▶ _What is expected_
Give back the full data, unchanged and complete.

▶ _Data for review_
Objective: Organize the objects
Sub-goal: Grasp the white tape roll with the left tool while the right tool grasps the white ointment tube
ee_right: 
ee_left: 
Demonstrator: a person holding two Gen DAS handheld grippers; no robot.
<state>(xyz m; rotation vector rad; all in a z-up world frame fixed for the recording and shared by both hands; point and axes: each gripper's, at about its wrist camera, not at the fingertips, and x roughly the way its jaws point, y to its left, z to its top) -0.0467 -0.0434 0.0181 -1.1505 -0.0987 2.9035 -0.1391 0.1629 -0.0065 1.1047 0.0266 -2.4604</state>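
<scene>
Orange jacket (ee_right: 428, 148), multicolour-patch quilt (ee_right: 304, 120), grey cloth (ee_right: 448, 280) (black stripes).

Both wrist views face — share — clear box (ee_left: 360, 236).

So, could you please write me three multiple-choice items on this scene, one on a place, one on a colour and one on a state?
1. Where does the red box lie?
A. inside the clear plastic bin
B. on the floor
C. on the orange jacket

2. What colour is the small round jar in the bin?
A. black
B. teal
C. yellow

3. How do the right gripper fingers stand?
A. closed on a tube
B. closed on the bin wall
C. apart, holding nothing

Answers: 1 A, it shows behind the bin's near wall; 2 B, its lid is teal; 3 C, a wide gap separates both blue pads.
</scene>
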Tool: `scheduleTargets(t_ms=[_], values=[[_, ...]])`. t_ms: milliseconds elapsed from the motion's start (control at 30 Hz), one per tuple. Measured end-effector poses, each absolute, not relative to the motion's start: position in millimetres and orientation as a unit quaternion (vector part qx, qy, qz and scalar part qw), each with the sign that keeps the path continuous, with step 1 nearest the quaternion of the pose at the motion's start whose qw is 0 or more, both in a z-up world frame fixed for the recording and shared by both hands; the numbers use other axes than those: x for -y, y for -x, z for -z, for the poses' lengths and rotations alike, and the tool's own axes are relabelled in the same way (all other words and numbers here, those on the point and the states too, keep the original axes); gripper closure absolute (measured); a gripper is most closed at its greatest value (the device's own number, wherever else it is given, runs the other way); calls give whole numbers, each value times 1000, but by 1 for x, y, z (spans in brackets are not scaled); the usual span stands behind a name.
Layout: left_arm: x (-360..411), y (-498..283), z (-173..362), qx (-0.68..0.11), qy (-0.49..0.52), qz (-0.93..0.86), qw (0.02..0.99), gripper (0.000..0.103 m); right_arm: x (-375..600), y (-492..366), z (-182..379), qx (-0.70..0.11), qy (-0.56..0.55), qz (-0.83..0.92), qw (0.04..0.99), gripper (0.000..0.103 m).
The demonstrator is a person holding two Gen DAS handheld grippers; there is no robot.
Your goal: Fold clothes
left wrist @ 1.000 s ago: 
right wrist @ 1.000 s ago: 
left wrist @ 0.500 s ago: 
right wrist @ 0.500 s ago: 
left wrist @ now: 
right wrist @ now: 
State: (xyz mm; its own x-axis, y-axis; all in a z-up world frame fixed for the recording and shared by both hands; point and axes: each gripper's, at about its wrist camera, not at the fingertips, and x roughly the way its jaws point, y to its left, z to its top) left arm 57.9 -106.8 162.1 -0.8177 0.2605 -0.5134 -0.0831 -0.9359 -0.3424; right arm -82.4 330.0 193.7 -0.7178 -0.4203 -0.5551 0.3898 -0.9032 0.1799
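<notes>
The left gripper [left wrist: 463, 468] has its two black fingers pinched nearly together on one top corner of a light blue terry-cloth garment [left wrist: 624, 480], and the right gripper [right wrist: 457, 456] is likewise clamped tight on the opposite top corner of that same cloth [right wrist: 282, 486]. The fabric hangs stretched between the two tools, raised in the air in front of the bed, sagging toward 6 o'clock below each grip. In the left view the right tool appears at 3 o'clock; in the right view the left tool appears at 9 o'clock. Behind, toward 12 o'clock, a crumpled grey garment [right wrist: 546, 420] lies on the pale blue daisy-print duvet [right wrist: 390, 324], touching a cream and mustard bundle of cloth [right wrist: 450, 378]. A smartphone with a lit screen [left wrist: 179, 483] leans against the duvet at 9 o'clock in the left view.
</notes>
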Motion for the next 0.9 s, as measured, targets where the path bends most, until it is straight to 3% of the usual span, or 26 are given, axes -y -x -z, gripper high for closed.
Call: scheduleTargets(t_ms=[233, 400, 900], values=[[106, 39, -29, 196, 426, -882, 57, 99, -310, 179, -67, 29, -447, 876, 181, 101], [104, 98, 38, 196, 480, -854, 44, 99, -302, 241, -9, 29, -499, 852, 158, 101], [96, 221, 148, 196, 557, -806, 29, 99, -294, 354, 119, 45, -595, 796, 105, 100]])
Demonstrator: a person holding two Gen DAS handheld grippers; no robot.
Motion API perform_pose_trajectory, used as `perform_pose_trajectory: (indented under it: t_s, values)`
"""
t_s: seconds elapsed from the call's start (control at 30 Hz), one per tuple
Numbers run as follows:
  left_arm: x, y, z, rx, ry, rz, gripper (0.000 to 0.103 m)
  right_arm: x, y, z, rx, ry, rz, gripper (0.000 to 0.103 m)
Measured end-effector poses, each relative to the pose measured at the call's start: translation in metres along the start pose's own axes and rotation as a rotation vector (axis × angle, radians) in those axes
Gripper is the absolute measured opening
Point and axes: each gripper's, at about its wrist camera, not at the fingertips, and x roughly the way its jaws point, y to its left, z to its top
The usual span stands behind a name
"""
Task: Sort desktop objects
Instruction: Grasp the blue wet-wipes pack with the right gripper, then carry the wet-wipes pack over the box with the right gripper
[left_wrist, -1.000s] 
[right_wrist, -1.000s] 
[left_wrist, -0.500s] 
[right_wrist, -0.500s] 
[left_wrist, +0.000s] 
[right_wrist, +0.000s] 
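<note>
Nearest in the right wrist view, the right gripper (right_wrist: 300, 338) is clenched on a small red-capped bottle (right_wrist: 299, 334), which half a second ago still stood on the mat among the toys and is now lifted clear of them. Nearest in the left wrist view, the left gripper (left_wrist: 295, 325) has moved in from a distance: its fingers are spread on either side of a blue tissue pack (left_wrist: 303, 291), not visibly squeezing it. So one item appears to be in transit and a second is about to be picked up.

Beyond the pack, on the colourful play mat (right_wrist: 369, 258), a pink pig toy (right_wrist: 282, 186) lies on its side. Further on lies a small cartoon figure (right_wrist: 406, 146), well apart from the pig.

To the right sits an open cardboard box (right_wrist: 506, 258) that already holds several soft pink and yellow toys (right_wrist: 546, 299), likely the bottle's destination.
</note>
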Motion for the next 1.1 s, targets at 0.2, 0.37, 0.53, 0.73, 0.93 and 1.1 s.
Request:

▶ _Answer for the task_
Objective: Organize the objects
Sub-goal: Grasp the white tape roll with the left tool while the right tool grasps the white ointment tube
ee_right: 
ee_left: 
Demonstrator: a person holding two Gen DAS handheld grippers; no robot.
<state>(xyz m; rotation vector rad; all in a z-up world frame fixed for the recording and shared by both hands; point and axes: each gripper's, at about its wrist camera, not at the fingertips, and x roughly the way its jaws point, y to its left, z to its top) -0.0467 -0.0434 0.0181 -1.1505 -0.0987 2.9035 -0.1391 0.1629 -0.0065 1.1047 0.0266 -2.4604</state>
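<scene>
Orange jacket (ee_right: 428, 148), multicolour-patch quilt (ee_right: 304, 120), grey cloth (ee_right: 448, 280) (black stripes).

Both wrist views face — share — clear box (ee_left: 360, 236).

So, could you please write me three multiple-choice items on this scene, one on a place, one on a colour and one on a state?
1. Where does the red box lie?
A. inside the clear plastic bin
B. on the floor
C. on the orange jacket

2. What colour is the small round jar in the bin?
A. black
B. teal
C. yellow

3. How do the right gripper fingers stand?
A. closed on a tube
B. closed on the bin wall
C. apart, holding nothing

Answers: 1 A, it shows behind the bin's near wall; 2 B, its lid is teal; 3 C, a wide gap separates both blue pads.
</scene>
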Tool: `scheduleTargets(t_ms=[_], values=[[_, ...]])`. t_ms: milliseconds elapsed from the motion's start (control at 30 Hz), one per tuple. Measured end-effector poses, each absolute, not relative to the motion's start: position in millimetres and orientation as a unit quaternion (vector part qx, qy, qz and scalar part qw), each with the sign that keeps the path continuous, with step 1 nearest the quaternion of the pose at the motion's start whose qw is 0 or more, both in a z-up world frame fixed for the recording and shared by both hands; the numbers use other axes than those: x for -y, y for -x, z for -z, for the poses' lengths and rotations alike, and the tool's own axes are relabelled in the same way (all other words and numbers here, those on the point and the states too, keep the original axes); gripper closure absolute (measured); a gripper is most closed at its greatest value (the device's own number, wherever else it is given, runs the other way); calls give whole numbers, each value times 1000, but by 1 for x, y, z (spans in brackets are not scaled); the usual span stands behind a name.
Layout: left_arm: x (-360..411), y (-498..283), z (-173..362), qx (-0.68..0.11), qy (-0.49..0.52), qz (-0.93..0.86), qw (0.02..0.99), gripper (0.000..0.103 m); right_arm: x (-375..600), y (-492..366), z (-182..379), qx (-0.70..0.11), qy (-0.56..0.55), qz (-0.83..0.92), qw (0.04..0.99), gripper (0.000..0.103 m).
The demonstrator is a person holding two Gen DAS handheld grippers; there is no robot.
Your goal: Fold clothes
left wrist @ 1.000 s ago: 
right wrist @ 1.000 s ago: 
left wrist @ 0.500 s ago: 
right wrist @ 0.500 s ago: 
left wrist @ now: 
right wrist @ now: 
State: (xyz mm; its own x-axis, y-axis; all in a z-up world frame fixed for the recording and shared by both hands; point and axes: each gripper's, at about its wrist camera, not at the fingertips, and x roughly the way its jaws point, y to its left, z to its top) left arm 57.9 -106.8 162.1 -0.8177 0.2605 -0.5134 -0.0831 -0.9359 -0.3424; right arm -82.4 330.0 193.7 -0.7178 -0.4203 -0.5551 0.3898 -0.9032 0.1799
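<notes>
The left gripper [left wrist: 463, 468] has its two black fingers pinched nearly together on one top corner of a light blue terry-cloth garment [left wrist: 624, 480], and the right gripper [right wrist: 457, 456] is likewise clamped tight on the opposite top corner of that same cloth [right wrist: 282, 486]. The fabric hangs stretched between the two tools, raised in the air in front of the bed, sagging toward 6 o'clock below each grip. In the left view the right tool appears at 3 o'clock; in the right view the left tool appears at 9 o'clock. Behind, toward 12 o'clock, a crumpled grey garment [right wrist: 546, 420] lies on the pale blue daisy-print duvet [right wrist: 390, 324], touching a cream and mustard bundle of cloth [right wrist: 450, 378]. A smartphone with a lit screen [left wrist: 179, 483] leans against the duvet at 9 o'clock in the left view.
</notes>
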Motion for the next 0.9 s, as measured, targets where the path bends most, until it is straight to 3% of the usual span, or 26 are given, axes -y -x -z, gripper high for closed.
Call: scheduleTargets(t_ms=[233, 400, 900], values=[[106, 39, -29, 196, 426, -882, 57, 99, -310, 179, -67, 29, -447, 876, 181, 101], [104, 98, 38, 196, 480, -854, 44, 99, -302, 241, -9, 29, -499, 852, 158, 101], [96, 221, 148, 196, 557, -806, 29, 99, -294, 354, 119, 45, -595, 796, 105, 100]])
Demonstrator: a person holding two Gen DAS handheld grippers; no robot.
Motion API perform_pose_trajectory, used as `perform_pose_trajectory: (indented under it: t_s, values)`
"""
t_s: seconds elapsed from the call's start (control at 30 Hz), one per tuple
Numbers run as follows:
  left_arm: x, y, z, rx, ry, rz, gripper (0.000 to 0.103 m)
  right_arm: x, y, z, rx, ry, rz, gripper (0.000 to 0.103 m)
Measured end-effector poses, each relative to the pose measured at the call's start: translation in metres along the start pose's own axes and rotation as a rotation vector (axis × angle, radians) in those axes
Gripper is the absolute measured opening
Point and axes: each gripper's, at about its wrist camera, not at the fingertips, and x roughly the way its jaws point, y to its left, z to its top
The usual span stands behind a name
"""
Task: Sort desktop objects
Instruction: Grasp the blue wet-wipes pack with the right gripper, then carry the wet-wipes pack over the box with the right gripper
[left_wrist, -1.000s] 
[right_wrist, -1.000s] 
[left_wrist, -0.500s] 
[right_wrist, -0.500s] 
[left_wrist, +0.000s] 
[right_wrist, +0.000s] 
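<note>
Nearest in the right wrist view, the right gripper (right_wrist: 300, 338) is clenched on a small red-capped bottle (right_wrist: 299, 334), which half a second ago still stood on the mat among the toys and is now lifted clear of them. Nearest in the left wrist view, the left gripper (left_wrist: 295, 325) has moved in from a distance: its fingers are spread on either side of a blue tissue pack (left_wrist: 303, 291), not visibly squeezing it. So one item appears to be in transit and a second is about to be picked up.

Beyond the pack, on the colourful play mat (right_wrist: 369, 258), a pink pig toy (right_wrist: 282, 186) lies on its side. Further on lies a small cartoon figure (right_wrist: 406, 146), well apart from the pig.

To the right sits an open cardboard box (right_wrist: 506, 258) that already holds several soft pink and yellow toys (right_wrist: 546, 299), likely the bottle's destination.
</note>
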Motion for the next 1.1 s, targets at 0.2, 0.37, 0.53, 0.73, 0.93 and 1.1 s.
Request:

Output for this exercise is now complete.